Keywords: human impact, community structure, macroalgae, turf algae, reef builders

1. Introduction

Over the last several decades, coral reef ecosystems have suffered significant impacts from both local and global stressors. Locally, overfishing, pollution, deforestation, sedimentation and coastal development are the key drivers of reef decline [1,2]. The extraction of important herbivores [2,3] and increases in inorganic nutrient concentrations can negatively affect coral abundance by promoting the success of faster growing organisms such as reef algae [4,5]. Global stressors such as rising seawater temperatures have caused large-scale coral bleaching events and subsequent mortality at numerous locations around the world [6]. Recent evidence suggests that coral growth and/or calcification rates may also be declining in response to ocean acidification [7]. Disease outbreaks have caused large coral mortality events in certain regions around the globe [8]. Cumulative human impact has led to progressive ‘flattening’ or loss of three-dimensional habitat on reefs across the Caribbean [9] and an increase in microbialization or a shift in productivity from macrobial to microbial organisms on reefs across the Pacific [10]. In most cases, there is evidence to suggest that anthropogenic activities result in either direct coral mortality or indirect losses in coral cover by promoting the abundance of coral competitors.

Several recent syntheses have documented significant declines in coral cover across different regions and ocean basins.

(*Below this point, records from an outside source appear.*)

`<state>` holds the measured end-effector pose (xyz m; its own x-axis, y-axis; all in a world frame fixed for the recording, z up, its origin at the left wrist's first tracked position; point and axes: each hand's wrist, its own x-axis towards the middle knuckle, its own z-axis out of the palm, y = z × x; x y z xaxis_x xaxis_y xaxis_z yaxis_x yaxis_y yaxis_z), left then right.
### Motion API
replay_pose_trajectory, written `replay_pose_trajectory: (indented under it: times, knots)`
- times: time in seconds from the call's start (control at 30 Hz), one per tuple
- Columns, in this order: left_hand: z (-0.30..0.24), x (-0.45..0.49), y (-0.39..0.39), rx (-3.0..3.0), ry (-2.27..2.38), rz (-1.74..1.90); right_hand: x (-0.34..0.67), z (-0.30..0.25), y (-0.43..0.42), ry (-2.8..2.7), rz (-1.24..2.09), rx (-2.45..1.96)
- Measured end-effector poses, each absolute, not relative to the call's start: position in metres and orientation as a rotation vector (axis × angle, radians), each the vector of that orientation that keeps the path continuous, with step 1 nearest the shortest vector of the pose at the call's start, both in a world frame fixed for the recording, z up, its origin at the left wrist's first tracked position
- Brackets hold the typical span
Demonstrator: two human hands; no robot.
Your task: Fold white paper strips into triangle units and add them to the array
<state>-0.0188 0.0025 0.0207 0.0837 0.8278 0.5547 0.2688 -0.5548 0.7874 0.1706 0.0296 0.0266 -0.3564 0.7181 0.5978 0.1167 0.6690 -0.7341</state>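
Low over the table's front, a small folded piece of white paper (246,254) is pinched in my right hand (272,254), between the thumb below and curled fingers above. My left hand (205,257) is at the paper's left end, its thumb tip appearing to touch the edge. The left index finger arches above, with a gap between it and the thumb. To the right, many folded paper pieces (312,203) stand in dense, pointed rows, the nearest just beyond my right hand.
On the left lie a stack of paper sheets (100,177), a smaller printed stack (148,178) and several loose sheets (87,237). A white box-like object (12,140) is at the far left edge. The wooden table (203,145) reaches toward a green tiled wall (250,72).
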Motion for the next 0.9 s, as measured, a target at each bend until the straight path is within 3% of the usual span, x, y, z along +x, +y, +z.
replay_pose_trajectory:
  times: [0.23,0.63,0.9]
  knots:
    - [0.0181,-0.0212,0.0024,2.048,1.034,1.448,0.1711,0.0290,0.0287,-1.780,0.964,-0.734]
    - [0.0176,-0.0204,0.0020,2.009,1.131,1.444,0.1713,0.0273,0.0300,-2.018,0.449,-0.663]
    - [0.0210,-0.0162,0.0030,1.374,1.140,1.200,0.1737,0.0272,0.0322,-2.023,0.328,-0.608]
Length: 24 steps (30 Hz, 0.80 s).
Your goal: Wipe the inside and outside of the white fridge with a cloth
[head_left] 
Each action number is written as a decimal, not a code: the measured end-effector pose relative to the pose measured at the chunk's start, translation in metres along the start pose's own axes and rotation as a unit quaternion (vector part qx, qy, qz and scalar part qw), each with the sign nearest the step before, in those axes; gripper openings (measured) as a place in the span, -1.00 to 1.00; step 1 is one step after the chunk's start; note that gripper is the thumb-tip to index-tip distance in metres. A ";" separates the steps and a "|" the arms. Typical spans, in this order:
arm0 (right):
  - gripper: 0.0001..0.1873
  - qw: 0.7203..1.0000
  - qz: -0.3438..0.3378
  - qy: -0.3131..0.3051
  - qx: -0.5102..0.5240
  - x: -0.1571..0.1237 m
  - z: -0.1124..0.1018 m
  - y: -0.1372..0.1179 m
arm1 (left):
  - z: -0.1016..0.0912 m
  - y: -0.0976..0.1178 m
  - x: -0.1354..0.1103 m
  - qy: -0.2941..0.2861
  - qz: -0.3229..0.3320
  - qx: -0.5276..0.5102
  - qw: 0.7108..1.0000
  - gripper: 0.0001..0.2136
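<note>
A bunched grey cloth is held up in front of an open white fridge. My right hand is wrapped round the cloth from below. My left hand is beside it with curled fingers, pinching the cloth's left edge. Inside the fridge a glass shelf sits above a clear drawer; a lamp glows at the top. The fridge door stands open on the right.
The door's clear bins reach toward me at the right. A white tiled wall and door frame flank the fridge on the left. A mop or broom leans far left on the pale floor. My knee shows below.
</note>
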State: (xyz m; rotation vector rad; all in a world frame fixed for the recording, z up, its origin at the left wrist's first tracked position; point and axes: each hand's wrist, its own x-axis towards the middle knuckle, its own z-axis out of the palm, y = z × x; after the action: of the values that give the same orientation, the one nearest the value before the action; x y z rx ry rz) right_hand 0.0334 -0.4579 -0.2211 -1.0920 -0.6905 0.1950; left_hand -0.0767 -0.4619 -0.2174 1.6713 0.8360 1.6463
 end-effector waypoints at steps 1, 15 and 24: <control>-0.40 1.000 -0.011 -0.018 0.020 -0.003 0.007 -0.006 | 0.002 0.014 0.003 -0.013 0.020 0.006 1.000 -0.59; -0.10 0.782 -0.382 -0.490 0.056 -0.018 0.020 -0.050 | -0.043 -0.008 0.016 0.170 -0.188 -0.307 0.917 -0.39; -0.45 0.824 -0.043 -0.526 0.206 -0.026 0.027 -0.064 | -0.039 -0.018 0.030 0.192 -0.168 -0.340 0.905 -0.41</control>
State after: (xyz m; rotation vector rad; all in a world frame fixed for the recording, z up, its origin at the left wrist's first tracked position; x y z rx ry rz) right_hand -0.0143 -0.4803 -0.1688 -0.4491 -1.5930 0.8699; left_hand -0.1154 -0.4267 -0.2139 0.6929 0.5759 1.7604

In the Caribbean, coral cover has declined by an estimated 80% over three decades from an average of 50% in the 1970s to 10% cover in the early 2000s [11]. In the Pacific, estimates suggest that coral cover has declined from an average of 43% in the 1980s to 22% in 2003 [12]. More detailed assessments on the Great Barrier Reef show significant reductions in coral cover across the whole system but larger declines (approx. 40% loss) on inshore reefs closer to human populations [13]. There is general consensus that most well-studied coral populations situated close to large human populations around the tropics have suffered significant losses in recent decades (and probably over much longer time scales) owing to historic human impacts [1].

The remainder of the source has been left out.